The word "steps" marks the lines to report; pull each of them from the listing.

* * *

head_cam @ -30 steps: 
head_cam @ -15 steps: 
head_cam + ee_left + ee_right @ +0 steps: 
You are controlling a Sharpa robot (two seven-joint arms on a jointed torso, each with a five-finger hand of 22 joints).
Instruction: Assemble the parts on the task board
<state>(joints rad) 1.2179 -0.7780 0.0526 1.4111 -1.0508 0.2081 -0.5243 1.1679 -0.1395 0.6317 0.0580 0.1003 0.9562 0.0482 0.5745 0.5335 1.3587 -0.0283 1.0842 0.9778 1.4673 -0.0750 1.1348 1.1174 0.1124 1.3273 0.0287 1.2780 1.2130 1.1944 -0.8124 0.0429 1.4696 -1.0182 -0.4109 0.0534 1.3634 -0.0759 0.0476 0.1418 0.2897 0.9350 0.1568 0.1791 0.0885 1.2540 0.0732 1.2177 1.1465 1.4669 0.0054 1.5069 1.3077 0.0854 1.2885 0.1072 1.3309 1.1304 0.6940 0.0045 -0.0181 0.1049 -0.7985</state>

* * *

> _Final answer_
head_cam @ -30 steps: 
head_cam @ -15 steps: 
head_cam + ee_left + ee_right @ +0 steps: 

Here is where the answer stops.